Proposed Verizon-Frontier merger bad for consumers
Earlier this month, the Office of the Ohio Consumers' Counsel filed comments with the Public Utilities Commission of Ohio opposing Verizon's proposed sale of its rural access lines to Frontier Communications.
"The lack of specific benefits for consumers fails to make this merger in the public interest," Consumers' Counsel Janine Migden-Ostrander said in her office's statement. "We are concerned that Frontier will not be able to afford to maintain and improve residential customers' service. We need a guarantee that consumers' needs will not be on the back burner."
Among the specific concerns that Migden-Ostrander cited was high speed Internet access.

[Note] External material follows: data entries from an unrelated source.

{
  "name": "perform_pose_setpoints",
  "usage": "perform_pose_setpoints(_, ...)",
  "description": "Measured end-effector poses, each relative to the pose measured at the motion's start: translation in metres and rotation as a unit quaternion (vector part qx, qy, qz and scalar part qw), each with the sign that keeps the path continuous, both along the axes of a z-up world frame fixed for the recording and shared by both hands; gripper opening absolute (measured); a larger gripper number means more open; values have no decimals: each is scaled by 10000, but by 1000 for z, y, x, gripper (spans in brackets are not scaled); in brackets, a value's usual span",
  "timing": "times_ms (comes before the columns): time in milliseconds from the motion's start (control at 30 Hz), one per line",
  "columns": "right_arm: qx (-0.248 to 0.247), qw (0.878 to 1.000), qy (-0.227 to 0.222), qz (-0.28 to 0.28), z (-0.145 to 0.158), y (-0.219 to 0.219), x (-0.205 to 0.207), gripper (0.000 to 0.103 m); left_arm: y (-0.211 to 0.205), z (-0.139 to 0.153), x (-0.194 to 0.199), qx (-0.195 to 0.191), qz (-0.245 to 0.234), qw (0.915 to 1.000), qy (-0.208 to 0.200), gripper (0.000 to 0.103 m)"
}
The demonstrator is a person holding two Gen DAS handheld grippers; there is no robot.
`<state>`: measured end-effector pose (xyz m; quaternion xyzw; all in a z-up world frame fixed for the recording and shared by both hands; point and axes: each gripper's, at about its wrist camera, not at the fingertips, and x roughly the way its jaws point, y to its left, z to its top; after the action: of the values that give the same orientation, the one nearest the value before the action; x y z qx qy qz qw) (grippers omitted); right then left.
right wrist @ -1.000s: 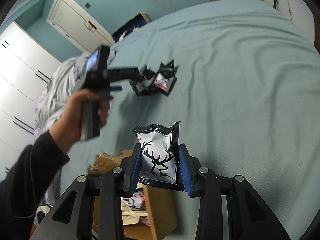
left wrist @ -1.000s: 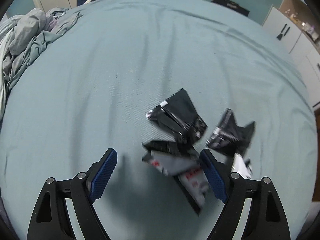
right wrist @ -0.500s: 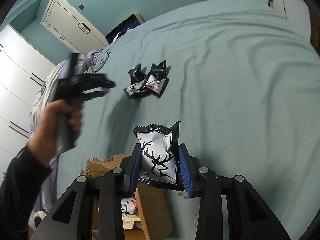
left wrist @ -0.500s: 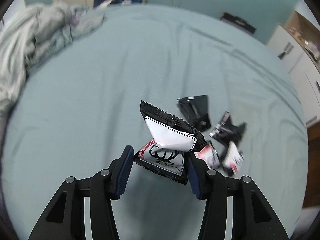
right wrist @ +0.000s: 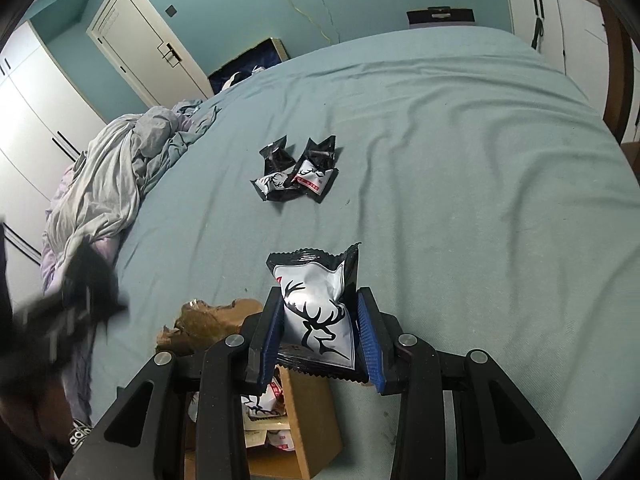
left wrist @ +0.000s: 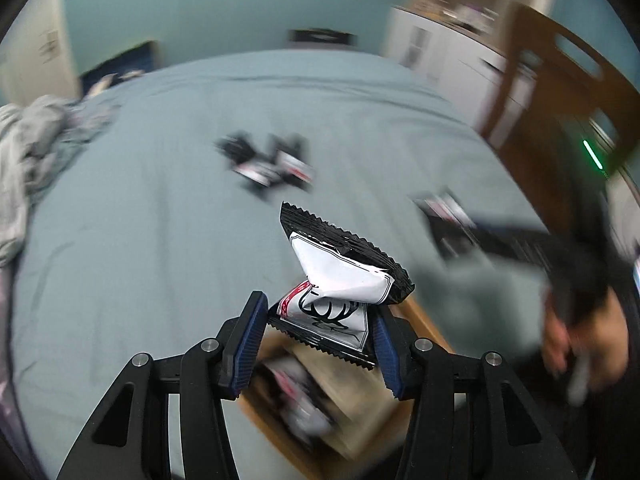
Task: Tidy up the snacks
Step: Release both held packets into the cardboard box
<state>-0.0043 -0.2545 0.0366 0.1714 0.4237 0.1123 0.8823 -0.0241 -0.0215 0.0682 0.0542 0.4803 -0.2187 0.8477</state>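
My left gripper [left wrist: 318, 334] is shut on a black-and-white deer-logo snack packet [left wrist: 340, 280], held over the open cardboard box [left wrist: 320, 408]. My right gripper [right wrist: 318, 332] is shut on another deer-logo snack packet [right wrist: 316, 312], above the same box [right wrist: 288, 436], which holds more packets. A small pile of loose packets [right wrist: 298, 174] lies on the teal bed further out; it shows blurred in the left wrist view [left wrist: 270, 162]. The right gripper appears blurred at the right of the left wrist view [left wrist: 452, 216], and the left one blurred at the left of the right wrist view [right wrist: 76, 300].
A crumpled grey blanket [right wrist: 116, 172] lies on the bed's left side. White wardrobes [right wrist: 560, 12] and a door [right wrist: 148, 40] stand along the walls. A brown wooden frame [left wrist: 560, 92] is at the right.
My left gripper closed on a packet from the pile, lifted it and swung it back over the box. The right gripper stayed still with its packet.
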Motion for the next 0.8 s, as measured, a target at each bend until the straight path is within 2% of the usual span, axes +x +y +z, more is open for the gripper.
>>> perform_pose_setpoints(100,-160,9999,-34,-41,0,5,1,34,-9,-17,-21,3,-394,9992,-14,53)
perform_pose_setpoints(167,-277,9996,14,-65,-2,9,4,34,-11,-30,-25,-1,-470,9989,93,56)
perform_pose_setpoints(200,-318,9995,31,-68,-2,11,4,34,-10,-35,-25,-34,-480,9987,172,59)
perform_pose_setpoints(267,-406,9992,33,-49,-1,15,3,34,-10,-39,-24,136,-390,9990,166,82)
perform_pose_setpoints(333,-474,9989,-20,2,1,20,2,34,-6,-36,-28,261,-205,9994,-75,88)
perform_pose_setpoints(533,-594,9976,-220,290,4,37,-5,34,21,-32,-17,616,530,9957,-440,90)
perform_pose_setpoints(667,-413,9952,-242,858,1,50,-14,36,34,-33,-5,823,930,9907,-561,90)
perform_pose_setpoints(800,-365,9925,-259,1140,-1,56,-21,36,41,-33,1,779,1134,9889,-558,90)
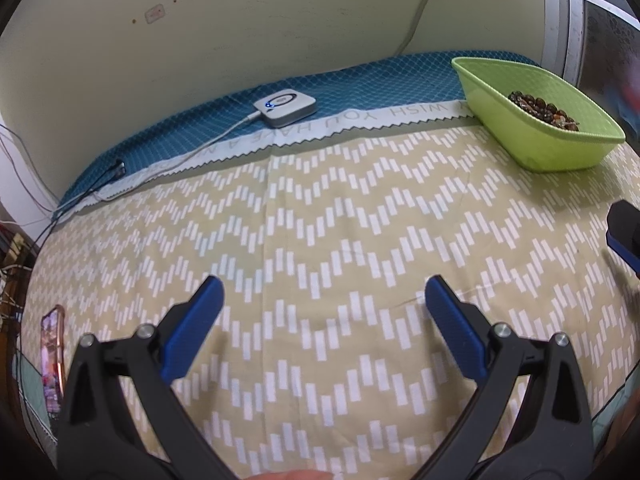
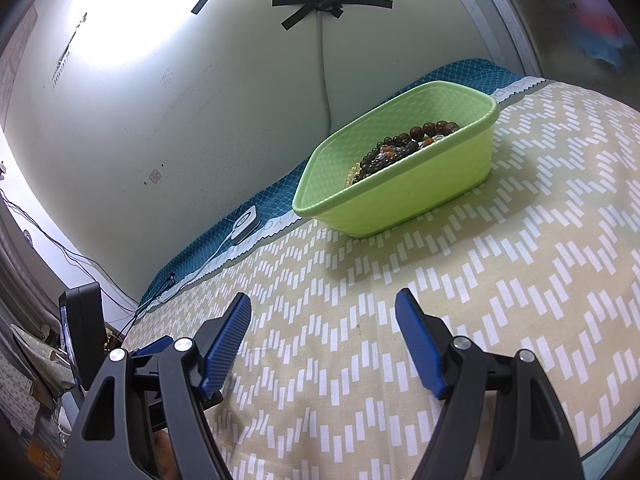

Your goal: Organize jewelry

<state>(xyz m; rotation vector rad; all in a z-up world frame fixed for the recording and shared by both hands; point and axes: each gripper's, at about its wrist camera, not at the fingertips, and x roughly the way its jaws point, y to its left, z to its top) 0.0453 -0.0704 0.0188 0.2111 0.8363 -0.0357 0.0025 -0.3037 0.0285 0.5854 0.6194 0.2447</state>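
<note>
Above patterned cloth (image 1: 320,240): left tool (image 1: 322,294), right tool (image 2: 322,312) tilted down, both released, empty.

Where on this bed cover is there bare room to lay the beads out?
The zigzag cover lies bare from the green basket to both open tongs, left and right. The blue strip is crowded by the white device and cables.
</note>
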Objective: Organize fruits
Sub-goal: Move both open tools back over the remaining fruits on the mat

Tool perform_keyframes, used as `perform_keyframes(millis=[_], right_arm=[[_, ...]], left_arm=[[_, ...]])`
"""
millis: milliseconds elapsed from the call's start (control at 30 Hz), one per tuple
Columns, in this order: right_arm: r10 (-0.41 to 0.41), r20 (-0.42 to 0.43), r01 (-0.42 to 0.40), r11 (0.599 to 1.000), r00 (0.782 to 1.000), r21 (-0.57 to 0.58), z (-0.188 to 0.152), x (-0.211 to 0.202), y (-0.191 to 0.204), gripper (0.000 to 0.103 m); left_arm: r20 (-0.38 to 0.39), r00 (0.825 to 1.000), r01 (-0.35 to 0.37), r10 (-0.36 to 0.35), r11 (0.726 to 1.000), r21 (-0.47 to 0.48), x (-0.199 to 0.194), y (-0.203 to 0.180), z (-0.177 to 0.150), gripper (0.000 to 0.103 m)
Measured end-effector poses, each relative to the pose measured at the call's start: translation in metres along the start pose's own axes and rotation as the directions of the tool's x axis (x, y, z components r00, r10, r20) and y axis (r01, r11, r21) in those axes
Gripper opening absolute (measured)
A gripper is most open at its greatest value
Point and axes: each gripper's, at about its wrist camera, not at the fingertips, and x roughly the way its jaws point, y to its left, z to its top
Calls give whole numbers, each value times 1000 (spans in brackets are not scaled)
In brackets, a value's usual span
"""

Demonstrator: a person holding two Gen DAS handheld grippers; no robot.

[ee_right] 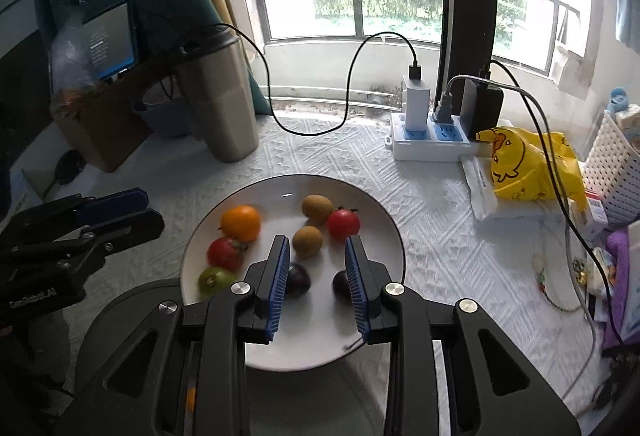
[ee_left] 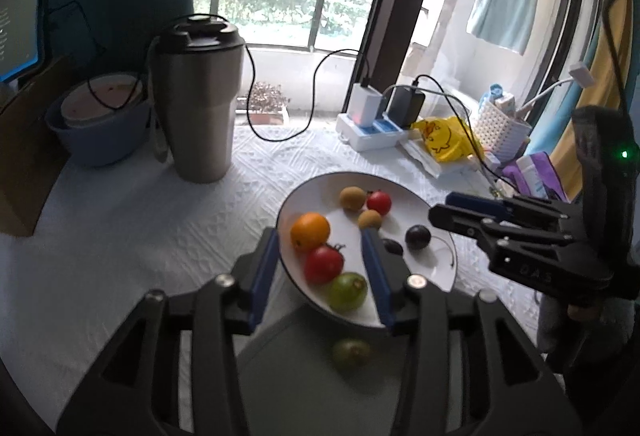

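Observation:
A white plate holds an orange, two red tomatoes, a green tomato, two kiwis and two dark plums. Another green fruit lies on a grey plate in front. My left gripper hovers open over the white plate's near left edge, empty. My right gripper hangs above the plums, jaws slightly apart with nothing between them.
A steel tumbler and a blue bowl stand at the back left. A power strip with chargers and a looping black cable, a yellow bag and a white basket crowd the back right.

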Motion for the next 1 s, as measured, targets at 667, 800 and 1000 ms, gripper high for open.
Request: perform_keyframes(millis=[667,800,1000], right_arm=[[24,3,-24,1000,1000,13,-57,-49,45,44],[30,-14,-30,999,999,22,-71,-49,51,44],[44,-49,-43,999,998,19,-87,-41,58,44]], left_arm=[[-14,1000,2,-1,999,38,-46,-7,-56,45],[-32,999,4,-2,999,39,-47,-7,-67,45],[-61,998,3,0,999,35,-41,-7,-84,47]])
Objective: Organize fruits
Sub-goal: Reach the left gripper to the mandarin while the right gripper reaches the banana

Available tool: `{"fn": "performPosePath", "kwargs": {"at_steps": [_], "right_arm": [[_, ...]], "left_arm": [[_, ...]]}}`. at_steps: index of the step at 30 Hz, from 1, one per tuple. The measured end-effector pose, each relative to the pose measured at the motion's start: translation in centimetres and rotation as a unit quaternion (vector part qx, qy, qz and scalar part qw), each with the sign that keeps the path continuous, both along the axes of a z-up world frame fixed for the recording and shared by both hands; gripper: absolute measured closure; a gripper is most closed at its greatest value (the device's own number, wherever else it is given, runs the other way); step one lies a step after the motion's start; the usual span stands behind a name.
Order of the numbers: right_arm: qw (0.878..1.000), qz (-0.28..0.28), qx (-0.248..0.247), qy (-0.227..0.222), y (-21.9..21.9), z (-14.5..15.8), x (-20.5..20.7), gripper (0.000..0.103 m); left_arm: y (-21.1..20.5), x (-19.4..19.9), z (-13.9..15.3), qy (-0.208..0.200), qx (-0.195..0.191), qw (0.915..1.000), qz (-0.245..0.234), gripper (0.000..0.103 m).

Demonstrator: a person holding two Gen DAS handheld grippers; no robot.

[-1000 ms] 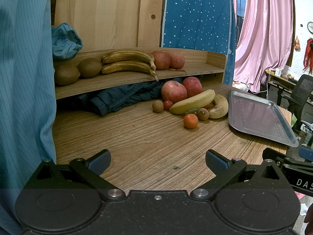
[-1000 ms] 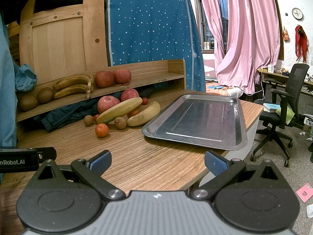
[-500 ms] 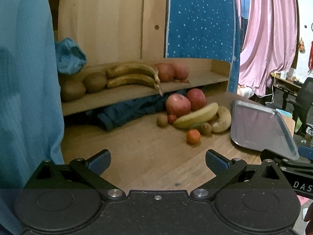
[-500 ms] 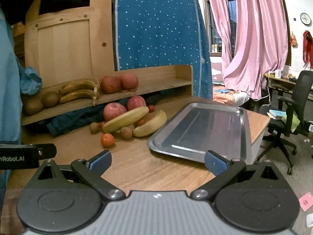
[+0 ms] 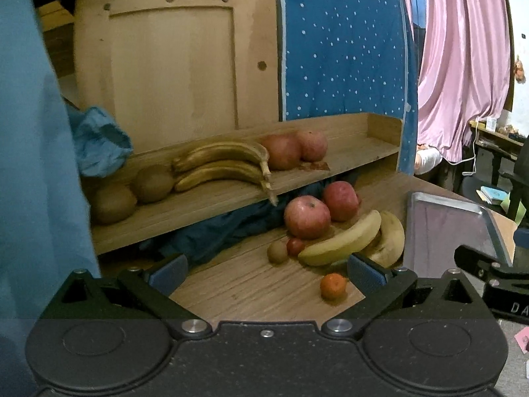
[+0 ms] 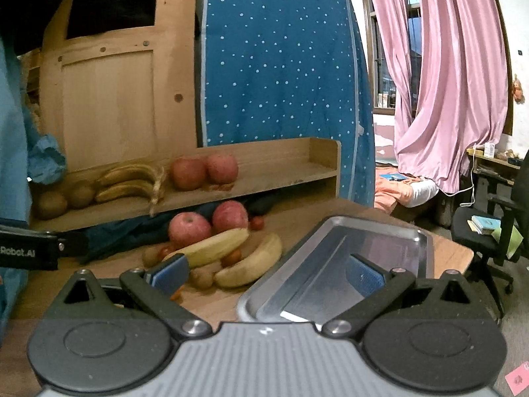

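Metal tray (image 6: 344,264) is lying on the wooden counter (image 5: 251,284) at its right end, holding nothing. Beside it, on the counter, loose fruit is sitting in a cluster: two red apples (image 5: 306,216), two yellow bananas (image 5: 344,241), a small orange (image 5: 333,286), a small kiwi (image 5: 277,251) and small red fruits. A wooden shelf (image 5: 211,198) is standing behind, carrying two large kiwis (image 5: 112,203), two browned bananas (image 5: 221,162) and two more apples (image 5: 281,152). Dark blue cloth is lying bunched under the shelf.

Left tongs (image 5: 267,269) are hovering over the counter, spread wide and gripping nothing. Right tongs (image 6: 268,273) are likewise spread wide and gripping nothing, over the near end of the tray.

Partial lettering "Robot.AI" is showing on a black part at the left edge of the right wrist view; "DA" is showing at the right edge of the left view.
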State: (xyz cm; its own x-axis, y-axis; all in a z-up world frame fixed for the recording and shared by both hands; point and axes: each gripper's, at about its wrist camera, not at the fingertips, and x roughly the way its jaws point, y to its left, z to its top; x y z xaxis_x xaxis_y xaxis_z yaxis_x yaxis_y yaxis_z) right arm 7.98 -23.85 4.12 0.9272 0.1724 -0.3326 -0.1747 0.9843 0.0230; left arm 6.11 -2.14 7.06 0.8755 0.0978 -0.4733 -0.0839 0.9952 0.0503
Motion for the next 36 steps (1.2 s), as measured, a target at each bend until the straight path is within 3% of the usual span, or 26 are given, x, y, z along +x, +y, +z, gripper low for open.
{"fn": "performPosePath", "kwargs": {"at_steps": [7,18,25,36], "right_arm": [[1.000,0.010,-0.011,0.000,-1.1,-0.5,3.7,0.000],[0.996,0.067,0.004,0.050,-2.8,-2.3,8.3,0.000],[0.991,0.119,-0.006,0.065,-1.9,-3.1,10.2,0.000],[0.986,0.136,0.002,0.099,-0.6,-4.1,14.4,0.006]], "left_arm": [[-0.8,3.7,-1.0,0.028,0.010,0.9995,-0.013,0.001],[-1.9,7.9,-4.5,0.065,0.015,0.9948,-0.076,0.001],[-1.7,9.1,-6.0,0.088,0.012,0.9927,-0.082,0.001],[-2.2,9.9,-7.3,0.102,-0.003,0.9904,-0.094,0.005]]}}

Migden-Ostrander said merger approval should include, among other suggested conditions, a commitment that the merged company will, within three years, make broadband service available to 90 percent of residential customers in its Ohio service areas.
Ohio's Consumer Counsel has ample justification to be concerned about Verizon's proposed sale to Frontier.
Verizon is abandoning rural America and leaving a broad swath of destruction in its wake. Verizon sold its telephone lines in Hawaii. The result: consumers received terrible service quality and Hawaiian Telecom went bankrupt. Verizon sold its lines in Maine, New Hampshire and Vermont to tiny FairPoint. The result: terrible service quality and FairPoint is nearly bankrupt. Verizon spun off Idearc - its Yellow Pages operation. The result: bankruptcy. The August 11th Wall Street Journal stated "In all, these companies have lost upward of $13 billion in value and counting." The Journal continued "...[Verizon's CEO] extracted prices that literally sucked the life out of the buyers."
Verizon structured each of these deals to take advantage of an obscure tax loophole called the Reverse Morris Trust. By spinning off these operations to much smaller companies, Verizon can walk away with billions of dollars tax free. But to do this, Verizon abandoned millions of customers, and left them at the mercy of companies that have been snowed under by debt and unable to sustain profitable operations. Consumers, workers and the purchasing companies have suffered.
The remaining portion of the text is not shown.